Action item: The task requires repeating, word for word, the lines from the one with "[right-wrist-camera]" through the end of the material, leaving out all pictures.

Given data:
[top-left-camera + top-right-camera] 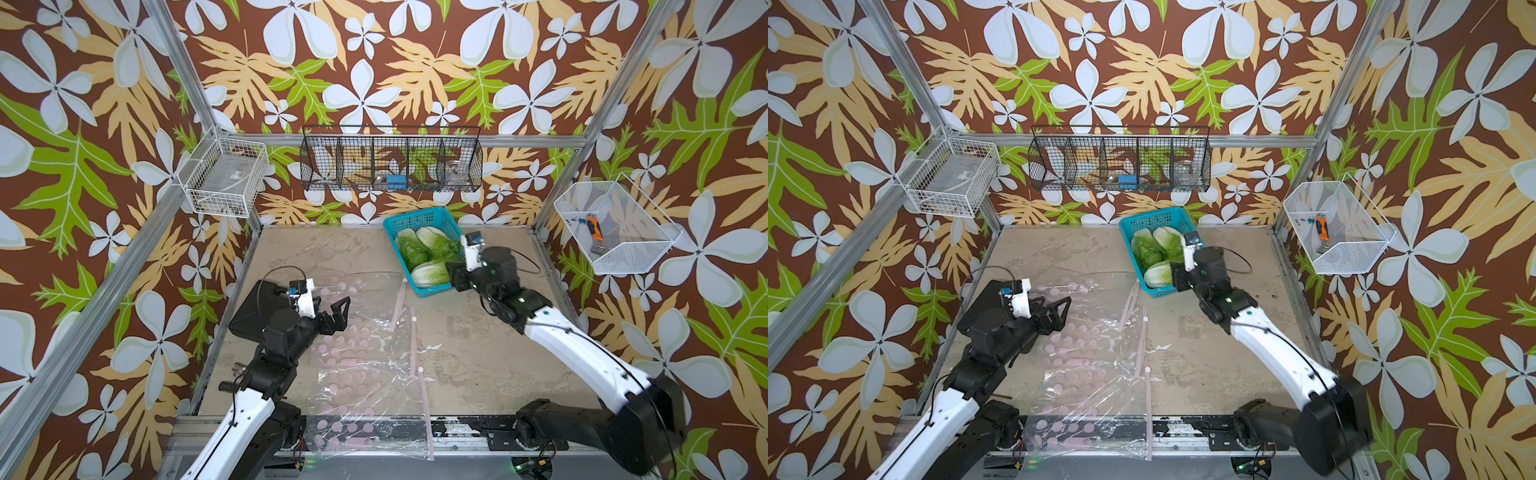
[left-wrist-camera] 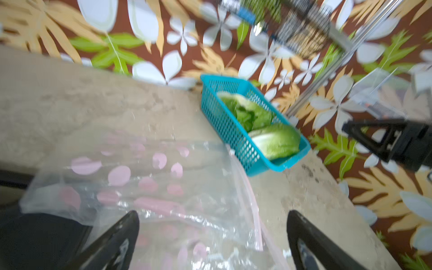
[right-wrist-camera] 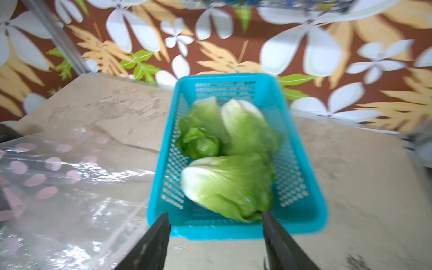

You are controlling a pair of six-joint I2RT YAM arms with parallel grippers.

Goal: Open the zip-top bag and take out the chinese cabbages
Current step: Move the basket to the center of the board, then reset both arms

Answer to the exercise:
[right-wrist-camera] 

You are controlling a pair of six-joint I2RT YAM arms with parallel grippers.

Goal: Open the zip-top bag and take out the chinese cabbages
Current step: Move the basket to the center of the board, then reset both arms

The answer contains nothing more.